TRY IT » All that should come back is the lines of the data below from the one containing "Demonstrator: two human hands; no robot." to the one containing "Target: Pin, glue", inclusive, exactly as they stand.

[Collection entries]
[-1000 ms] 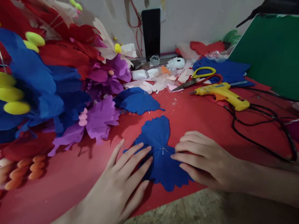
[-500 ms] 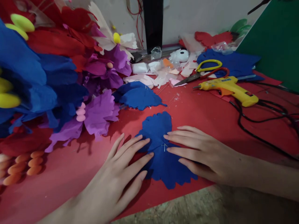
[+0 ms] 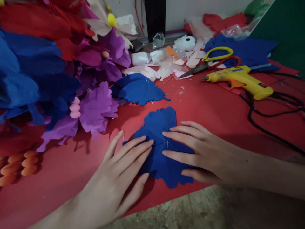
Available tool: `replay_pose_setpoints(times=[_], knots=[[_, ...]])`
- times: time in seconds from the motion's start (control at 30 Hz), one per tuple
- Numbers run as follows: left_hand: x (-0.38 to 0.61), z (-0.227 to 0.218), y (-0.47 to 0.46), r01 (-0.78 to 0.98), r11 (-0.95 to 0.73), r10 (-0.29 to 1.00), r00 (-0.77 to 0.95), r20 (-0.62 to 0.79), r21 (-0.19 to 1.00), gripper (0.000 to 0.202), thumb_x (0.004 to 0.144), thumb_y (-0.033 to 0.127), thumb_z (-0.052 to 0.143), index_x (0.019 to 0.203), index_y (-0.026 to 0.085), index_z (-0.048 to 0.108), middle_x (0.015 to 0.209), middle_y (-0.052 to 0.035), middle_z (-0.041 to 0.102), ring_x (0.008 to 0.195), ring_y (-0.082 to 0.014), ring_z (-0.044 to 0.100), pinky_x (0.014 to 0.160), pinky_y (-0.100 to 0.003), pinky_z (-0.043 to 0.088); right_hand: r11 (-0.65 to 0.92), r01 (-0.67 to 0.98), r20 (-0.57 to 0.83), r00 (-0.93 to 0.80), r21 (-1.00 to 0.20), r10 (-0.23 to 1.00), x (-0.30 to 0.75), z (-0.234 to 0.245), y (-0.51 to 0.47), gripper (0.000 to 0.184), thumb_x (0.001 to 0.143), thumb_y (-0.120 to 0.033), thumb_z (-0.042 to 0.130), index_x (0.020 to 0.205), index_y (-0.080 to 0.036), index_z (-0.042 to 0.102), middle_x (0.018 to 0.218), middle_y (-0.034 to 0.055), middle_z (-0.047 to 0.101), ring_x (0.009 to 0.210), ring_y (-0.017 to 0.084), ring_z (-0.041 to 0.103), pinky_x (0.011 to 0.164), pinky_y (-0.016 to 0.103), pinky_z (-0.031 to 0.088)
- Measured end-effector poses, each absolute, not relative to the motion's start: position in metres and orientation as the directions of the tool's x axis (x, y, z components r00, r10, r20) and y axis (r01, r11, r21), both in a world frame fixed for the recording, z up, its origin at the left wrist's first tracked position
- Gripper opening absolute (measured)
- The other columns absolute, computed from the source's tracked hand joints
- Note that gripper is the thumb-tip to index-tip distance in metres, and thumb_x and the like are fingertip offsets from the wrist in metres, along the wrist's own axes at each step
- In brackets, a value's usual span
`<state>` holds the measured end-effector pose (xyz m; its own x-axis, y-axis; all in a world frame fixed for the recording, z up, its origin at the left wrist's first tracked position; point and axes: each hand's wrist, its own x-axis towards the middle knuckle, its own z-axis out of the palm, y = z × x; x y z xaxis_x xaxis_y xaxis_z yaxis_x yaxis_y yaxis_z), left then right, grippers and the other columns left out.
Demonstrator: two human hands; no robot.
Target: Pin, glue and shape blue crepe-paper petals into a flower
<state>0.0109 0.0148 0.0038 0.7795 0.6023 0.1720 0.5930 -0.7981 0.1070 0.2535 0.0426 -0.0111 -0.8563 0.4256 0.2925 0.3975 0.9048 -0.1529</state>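
A blue paper petal piece [image 3: 159, 127] lies flat on the red sheet [image 3: 205, 108] near the front edge. My left hand [image 3: 119, 176] rests on its left side, fingers stretched out flat. My right hand [image 3: 195, 149] lies on its right side, fingers extended and pressing down. The fingertips of both hands nearly meet at a small white glue thread in the middle of the piece. Neither hand holds anything.
Large blue, purple and red paper flowers [image 3: 47, 73] fill the left. Another blue petal [image 3: 138, 90] lies behind. A yellow glue gun [image 3: 240, 79] with a black cord [image 3: 267, 117], scissors [image 3: 209, 62] and paper scraps [image 3: 164, 65] sit at the back right. A green board [image 3: 283, 28] leans at the far right.
My right hand has slid leftward over the blue piece and its fingers have straightened from curled to flat. The view has tilted down a little. My left hand has stayed in place.
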Motion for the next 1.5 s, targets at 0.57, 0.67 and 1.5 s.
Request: replay_pose_setpoints(times=[0.57, 0.67, 1.5], knots=[[0.018, 0.001, 0.037, 0.572, -0.819, 0.573, 0.819, 0.018, 0.04, 0.066, 0.086, 0.046, 0.034, 0.134, 0.003, 0.019, 0.14, -0.0185, 0.027, 0.13, -0.0262, 0.023, 0.105, -0.048, 0.019, 0.891, 0.417, 0.238, -0.861, -0.177, 0.45, 0.251, -0.012, 0.043, 0.035, 0.087, -0.036, 0.033, 0.11, -0.021, 0.054, 0.119, 0.0126, 0.042, 0.111, 0.024, 0.034, 0.09, 0.047, 0.033], [0.018, -0.002, 0.037, 0.566, -0.824, 0.566, 0.824, -0.022, 0.029, 0.072, 0.084, 0.055, 0.032, 0.133, 0.003, 0.022, 0.14, -0.0187, 0.028, 0.129, -0.0266, 0.026, 0.103, -0.049, 0.024, 0.896, 0.414, 0.249, -0.861, -0.162, 0.443, 0.251, -0.012, 0.044, 0.036, 0.087, -0.036, 0.033, 0.111, -0.02, 0.054, 0.118, 0.013, 0.042, 0.109, 0.025, 0.033, 0.089, 0.047, 0.034], [0.031, -0.003, 0.032, 0.595, -0.801, 0.594, 0.804, -0.029, 0.066, 0.074, 0.084, 0.058, 0.022, 0.132, 0.002, 0.026, 0.139, -0.0182, 0.027, 0.13, -0.027, 0.024, 0.105, -0.044, 0.023, 0.89, 0.385, 0.299, -0.843, -0.244, 0.447, 0.253, -0.016, 0.043, 0.034, 0.089, -0.032, 0.03, 0.113, -0.019, 0.051, 0.122, 0.0141, 0.033, 0.117, 0.021, 0.029, 0.092, 0.046, 0.034]])
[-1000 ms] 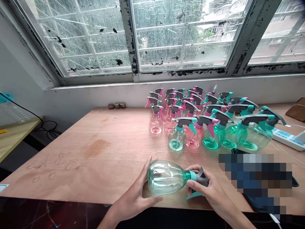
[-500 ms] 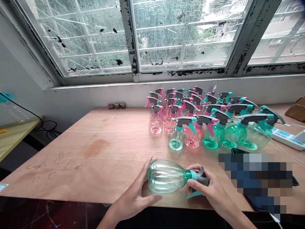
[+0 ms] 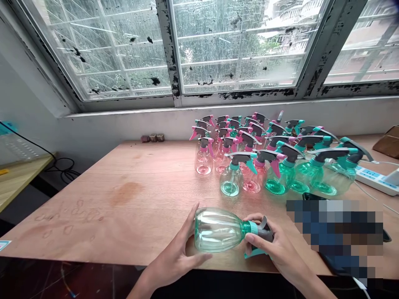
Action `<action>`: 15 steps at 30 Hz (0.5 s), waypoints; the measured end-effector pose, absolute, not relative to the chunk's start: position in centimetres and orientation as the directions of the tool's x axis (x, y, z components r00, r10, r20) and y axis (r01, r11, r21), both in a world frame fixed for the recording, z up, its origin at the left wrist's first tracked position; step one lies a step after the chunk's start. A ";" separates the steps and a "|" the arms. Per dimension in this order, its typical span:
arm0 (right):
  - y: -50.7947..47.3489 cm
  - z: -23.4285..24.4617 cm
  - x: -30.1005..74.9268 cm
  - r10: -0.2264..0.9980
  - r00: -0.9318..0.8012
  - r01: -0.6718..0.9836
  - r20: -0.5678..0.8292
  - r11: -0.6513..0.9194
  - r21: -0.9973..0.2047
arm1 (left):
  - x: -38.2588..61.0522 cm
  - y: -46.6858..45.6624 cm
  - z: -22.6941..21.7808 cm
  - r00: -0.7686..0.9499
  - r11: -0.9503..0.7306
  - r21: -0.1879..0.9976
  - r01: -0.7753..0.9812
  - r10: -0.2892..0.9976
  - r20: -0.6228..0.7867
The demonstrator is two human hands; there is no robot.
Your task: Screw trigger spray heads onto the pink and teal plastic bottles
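Observation:
A clear teal spray bottle lies on its side near the front edge of the wooden table. My left hand cups the bottle's base, thumb and fingers curled around it. My right hand grips the grey and teal trigger head at the bottle's neck. The bottle's neck points to the right.
Several upright pink and teal spray bottles crowd the back right of the table. A white power strip lies at the far right, and a blurred dark object sits right of my hands. Small blocks rest by the wall under the window.
The bottle has turned slightly between my hands; both hands stay in nearly the same place.

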State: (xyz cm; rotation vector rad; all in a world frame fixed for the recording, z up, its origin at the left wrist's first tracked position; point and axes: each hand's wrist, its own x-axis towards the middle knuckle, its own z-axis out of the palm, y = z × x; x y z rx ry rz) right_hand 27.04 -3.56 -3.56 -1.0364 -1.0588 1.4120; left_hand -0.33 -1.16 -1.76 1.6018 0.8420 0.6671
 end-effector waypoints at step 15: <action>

PROBLEM SOLUTION »
Demonstrator: two human hands; no robot.
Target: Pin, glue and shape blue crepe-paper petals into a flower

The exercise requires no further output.